• _WHAT IS BEING ASKED_
Please retype, unchanged, each line from the top of the material below through the line where "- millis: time" appears.

• _THE DATA_
# # # # #

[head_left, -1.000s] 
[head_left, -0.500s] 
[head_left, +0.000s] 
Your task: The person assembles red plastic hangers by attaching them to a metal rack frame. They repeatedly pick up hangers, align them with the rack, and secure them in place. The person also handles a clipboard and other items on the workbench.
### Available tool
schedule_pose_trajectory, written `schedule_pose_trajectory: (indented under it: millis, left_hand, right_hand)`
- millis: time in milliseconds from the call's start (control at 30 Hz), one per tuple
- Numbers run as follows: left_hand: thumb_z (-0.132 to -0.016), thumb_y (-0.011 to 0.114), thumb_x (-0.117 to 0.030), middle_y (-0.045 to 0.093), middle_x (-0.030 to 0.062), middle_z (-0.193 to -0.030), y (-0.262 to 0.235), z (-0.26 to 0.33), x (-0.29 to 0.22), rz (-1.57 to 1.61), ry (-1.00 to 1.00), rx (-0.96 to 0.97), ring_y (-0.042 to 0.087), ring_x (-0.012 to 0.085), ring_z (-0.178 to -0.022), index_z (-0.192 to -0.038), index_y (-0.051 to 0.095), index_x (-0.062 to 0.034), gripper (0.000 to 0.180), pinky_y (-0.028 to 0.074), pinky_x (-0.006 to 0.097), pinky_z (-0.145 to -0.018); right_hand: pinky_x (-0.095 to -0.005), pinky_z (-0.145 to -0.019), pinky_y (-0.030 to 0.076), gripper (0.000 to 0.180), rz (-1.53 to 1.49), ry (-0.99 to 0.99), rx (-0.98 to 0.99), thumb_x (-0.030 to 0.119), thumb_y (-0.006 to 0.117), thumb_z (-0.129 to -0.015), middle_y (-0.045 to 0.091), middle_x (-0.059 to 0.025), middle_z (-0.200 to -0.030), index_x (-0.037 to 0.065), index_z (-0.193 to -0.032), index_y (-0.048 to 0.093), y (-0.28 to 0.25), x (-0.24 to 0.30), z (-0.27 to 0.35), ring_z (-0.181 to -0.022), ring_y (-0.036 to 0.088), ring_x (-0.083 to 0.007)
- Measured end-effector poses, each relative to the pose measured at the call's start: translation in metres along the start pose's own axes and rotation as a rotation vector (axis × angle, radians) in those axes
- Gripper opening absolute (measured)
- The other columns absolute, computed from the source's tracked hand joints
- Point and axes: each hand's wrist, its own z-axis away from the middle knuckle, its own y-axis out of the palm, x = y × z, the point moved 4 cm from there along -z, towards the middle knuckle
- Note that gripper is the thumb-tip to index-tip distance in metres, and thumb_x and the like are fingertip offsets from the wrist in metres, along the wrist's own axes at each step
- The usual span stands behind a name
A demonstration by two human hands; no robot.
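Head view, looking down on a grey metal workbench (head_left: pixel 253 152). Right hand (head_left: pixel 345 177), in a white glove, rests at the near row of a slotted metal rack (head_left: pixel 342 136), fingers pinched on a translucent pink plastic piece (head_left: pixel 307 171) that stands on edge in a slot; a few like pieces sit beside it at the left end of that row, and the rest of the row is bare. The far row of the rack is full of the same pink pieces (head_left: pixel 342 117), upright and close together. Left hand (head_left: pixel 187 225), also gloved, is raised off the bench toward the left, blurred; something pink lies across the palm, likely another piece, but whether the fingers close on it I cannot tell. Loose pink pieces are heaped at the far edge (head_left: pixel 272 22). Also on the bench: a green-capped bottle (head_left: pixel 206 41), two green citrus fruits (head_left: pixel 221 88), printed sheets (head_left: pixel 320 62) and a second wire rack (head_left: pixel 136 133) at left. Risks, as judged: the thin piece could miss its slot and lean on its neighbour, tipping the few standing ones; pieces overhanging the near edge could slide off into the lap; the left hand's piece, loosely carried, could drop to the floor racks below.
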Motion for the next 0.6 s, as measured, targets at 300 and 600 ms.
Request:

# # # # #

• _RESPONSE TO THE TASK_
[head_left, -1.000s] 
[head_left, -0.500s] 
[head_left, +0.000s] 
Your task: The person assembles red plastic hangers by attaching them to a metal rack frame. They repeatedly pick up hangers, align them with the rack, and secure them in place. The person also handles a clipboard and other items on the workbench.
### Available tool
schedule_pose_trajectory, written `schedule_pose_trajectory: (indented under it: millis, left_hand, right_hand)`
- millis: time in milliseconds from the call's start (control at 30 Hz), one per tuple

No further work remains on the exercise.